Le fils ne reconnaît pas le père dans le mendiant, pas plus d’ailleurs qu’il ne voit Athéna.
Car les dieux ne se montrent pas à tous les yeux
(Odyssée, XVI, 161)
rappelle Homère. Quel vers ! Certains hommes distinguent le merveilleux quand d’autres ne le voient pas. Homère indique que nous ne sommes pas égaux devant le sort. Certains sont les favoris des dieux, d’autres pas. Certains discernent le chatoiement dans les interstices du merveilleux. D’autres n’ont pas la double vision. Certains déchiffrent le réel, d’autres se contentent de le regarder.
Télémaque reconnaît enfin son père. Et les larmes coulent des yeux du guerrier de Troie et de ceux du fils. Ensemble, ils achèvent d’ourdir leur plan. Ils vont faire un sort aux prétendants pleins d’insolence (Odyssée, XVI, 271).

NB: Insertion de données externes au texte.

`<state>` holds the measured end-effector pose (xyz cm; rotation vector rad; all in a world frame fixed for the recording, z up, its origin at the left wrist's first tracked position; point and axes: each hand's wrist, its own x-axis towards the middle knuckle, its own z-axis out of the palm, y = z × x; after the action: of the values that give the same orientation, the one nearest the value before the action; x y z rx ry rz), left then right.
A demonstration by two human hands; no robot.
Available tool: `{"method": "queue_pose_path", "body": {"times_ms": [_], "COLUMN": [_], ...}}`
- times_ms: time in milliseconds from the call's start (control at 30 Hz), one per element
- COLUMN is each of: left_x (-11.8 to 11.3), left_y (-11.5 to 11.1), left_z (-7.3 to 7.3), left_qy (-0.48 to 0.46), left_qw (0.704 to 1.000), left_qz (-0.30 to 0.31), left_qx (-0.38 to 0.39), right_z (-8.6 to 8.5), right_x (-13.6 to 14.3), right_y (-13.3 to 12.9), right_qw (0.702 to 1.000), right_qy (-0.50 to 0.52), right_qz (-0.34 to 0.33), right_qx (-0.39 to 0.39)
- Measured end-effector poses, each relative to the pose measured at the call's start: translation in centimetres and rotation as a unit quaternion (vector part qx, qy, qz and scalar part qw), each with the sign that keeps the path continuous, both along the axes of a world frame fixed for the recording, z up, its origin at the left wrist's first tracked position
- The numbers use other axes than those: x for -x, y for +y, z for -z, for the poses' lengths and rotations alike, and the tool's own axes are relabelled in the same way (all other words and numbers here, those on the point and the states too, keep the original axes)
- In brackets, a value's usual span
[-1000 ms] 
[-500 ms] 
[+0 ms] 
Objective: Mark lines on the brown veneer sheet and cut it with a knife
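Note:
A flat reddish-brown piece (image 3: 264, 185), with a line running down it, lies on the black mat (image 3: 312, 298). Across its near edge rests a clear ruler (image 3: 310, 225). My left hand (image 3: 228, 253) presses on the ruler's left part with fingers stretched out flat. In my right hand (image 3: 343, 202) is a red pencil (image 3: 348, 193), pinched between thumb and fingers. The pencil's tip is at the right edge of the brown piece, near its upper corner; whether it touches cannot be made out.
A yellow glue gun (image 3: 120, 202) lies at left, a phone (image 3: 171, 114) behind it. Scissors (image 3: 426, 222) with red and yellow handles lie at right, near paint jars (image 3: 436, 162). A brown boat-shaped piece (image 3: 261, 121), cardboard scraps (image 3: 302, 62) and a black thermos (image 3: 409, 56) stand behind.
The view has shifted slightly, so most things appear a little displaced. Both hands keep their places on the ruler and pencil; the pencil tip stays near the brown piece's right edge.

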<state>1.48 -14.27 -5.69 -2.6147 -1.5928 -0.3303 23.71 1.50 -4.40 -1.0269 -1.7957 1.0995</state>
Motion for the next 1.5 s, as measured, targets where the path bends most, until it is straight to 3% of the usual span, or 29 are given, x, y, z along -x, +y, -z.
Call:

Ulysse assure son fils de la victoire et Télémaque cesse de tergiverser.
Père, tu connaîtras mon cœur dans l’avenir,
j’imagine : il n’est plus en moi d’étourderie.
(Odyssée, XVI, 309-310.)
Il devient en cet instant un adulte, il est sorti du tunnel de l’enfance sans avoir besoin de Sigmund Freud.
Pour l’heure, il ne faut pas que Pénélope sache le retour de son mari. Tout juste apprend-elle le retour de son fils. Les prétendants sont consternés, leur embuscade s’est soldée par un échec. Pour eux, déjà, le ciel s’obscurcit. Dans une pensée menée par l’idée de l’ordre, il est écrit qu’un jour viendra où les traîtres paieront.